- **Your instructions**
Write out every line below again exactly as it stands, skipping each image.

>>>

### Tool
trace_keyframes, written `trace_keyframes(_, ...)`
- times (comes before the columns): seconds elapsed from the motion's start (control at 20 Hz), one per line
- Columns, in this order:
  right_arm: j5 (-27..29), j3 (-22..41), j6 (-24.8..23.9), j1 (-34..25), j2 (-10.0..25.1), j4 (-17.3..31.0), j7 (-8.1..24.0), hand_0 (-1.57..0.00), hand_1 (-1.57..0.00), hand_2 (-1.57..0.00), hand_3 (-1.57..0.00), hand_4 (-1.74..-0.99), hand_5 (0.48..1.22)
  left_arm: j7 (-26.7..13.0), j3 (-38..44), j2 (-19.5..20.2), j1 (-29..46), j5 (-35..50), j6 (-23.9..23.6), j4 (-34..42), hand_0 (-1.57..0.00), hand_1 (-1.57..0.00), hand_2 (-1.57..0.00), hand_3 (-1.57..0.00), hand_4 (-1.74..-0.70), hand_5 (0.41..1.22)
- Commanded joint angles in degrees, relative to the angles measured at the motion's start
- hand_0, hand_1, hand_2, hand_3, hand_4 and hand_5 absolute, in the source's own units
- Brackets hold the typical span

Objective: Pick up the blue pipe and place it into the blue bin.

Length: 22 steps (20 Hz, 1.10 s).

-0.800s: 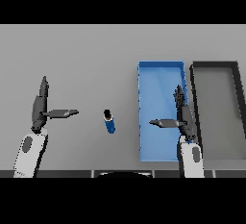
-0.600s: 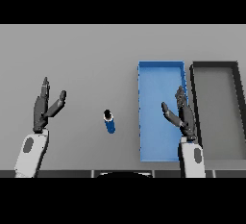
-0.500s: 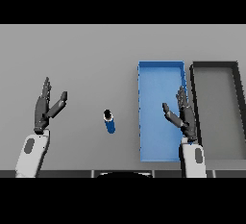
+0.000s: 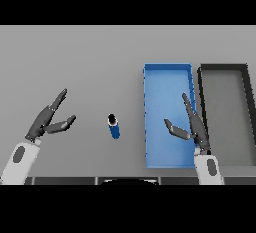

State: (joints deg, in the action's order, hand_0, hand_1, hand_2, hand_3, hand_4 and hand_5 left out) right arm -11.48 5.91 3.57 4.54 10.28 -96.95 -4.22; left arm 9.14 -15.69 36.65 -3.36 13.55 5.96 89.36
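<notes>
So the grey counter [image 4: 100,57] is the biggest thing here, then two bins side by side on my right: the blue bin [image 4: 168,70] and a black bin [image 4: 224,68] touching its far side. My right hand [image 4: 192,127] hangs over the blue bin, fingers [image 4: 189,108] straight and apart, holding nothing. My left hand [image 4: 47,119] hovers off to the left, also spread and empty. The blue pipe [image 4: 114,126] lies on the counter between my hands, just left of the blue bin, untouched. My worry: it's small and round, so a sloppy reach could roll it away, or I'd drop it in the black bin next door.
</notes>
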Motion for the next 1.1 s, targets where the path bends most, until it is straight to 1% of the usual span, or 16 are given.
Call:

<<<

- **Answer to this problem**
### Tool
trace_keyframes, written `trace_keyframes(_, ...)`
- times (comes before the columns): seconds elapsed from the motion's start (control at 20 Hz), one per line
- Columns, in this order:
  right_arm: j5 (-27..29), j3 (-22..41), j6 (-24.8..23.9), j1 (-34..25), j2 (-10.0..25.1), j4 (-17.3..31.0), j7 (-8.1..24.0), hand_0 (-1.57..0.00), hand_1 (-1.57..0.00), hand_2 (-1.57..0.00), hand_3 (-1.57..0.00), hand_4 (-1.74..-0.99), hand_5 (0.48..1.22)
  left_arm: j7 (-26.7..13.0), j3 (-38..44), j2 (-19.5..20.2), j1 (-29..46), j5 (-35..50), j6 (-23.9..23.6), j4 (-34..42), hand_0 (-1.57..0.00), hand_1 (-1.57..0.00), hand_2 (-1.57..0.00), hand_3 (-1.57..0.00), hand_4 (-1.74..-0.70), hand_5 (0.41..1.22)
- Commanded joint angles in degrees, relative to the angles measured at the motion's start
- hand_0, hand_1, hand_2, hand_3, hand_4 and hand_5 absolute, in the source's own units
- Brackets hold the typical span

Objective: Pick up the blue pipe and place it into the blue bin.

Length: 22 steps (20 Hz, 1.10 s).

-0.800s: 
-0.600s: 
-0.500s: 
+0.000s: 

State: (joints deg, in the action's order, hand_0, hand_1, hand_2, hand_3, hand_4 and hand_5 left out) right arm -11.48 5.91 3.57 4.54 10.28 -96.95 -4.22; left arm 9.14 -15.69 36.65 -3.36 13.55 5.96 89.36
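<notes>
So the grey counter [image 4: 100,57] is the biggest thing here, then two bins side by side on my right: the blue bin [image 4: 168,70] and a black bin [image 4: 224,68] touching its far side. My right hand [image 4: 192,127] hangs over the blue bin, fingers [image 4: 189,108] straight and apart, holding nothing. My left hand [image 4: 47,119] hovers off to the left, also spread and empty. The blue pipe [image 4: 114,126] lies on the counter between my hands, just left of the blue bin, untouched. My worry: it's small and round, so a sloppy reach could roll it away, or I'd drop it in the black bin next door.
</notes>
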Motion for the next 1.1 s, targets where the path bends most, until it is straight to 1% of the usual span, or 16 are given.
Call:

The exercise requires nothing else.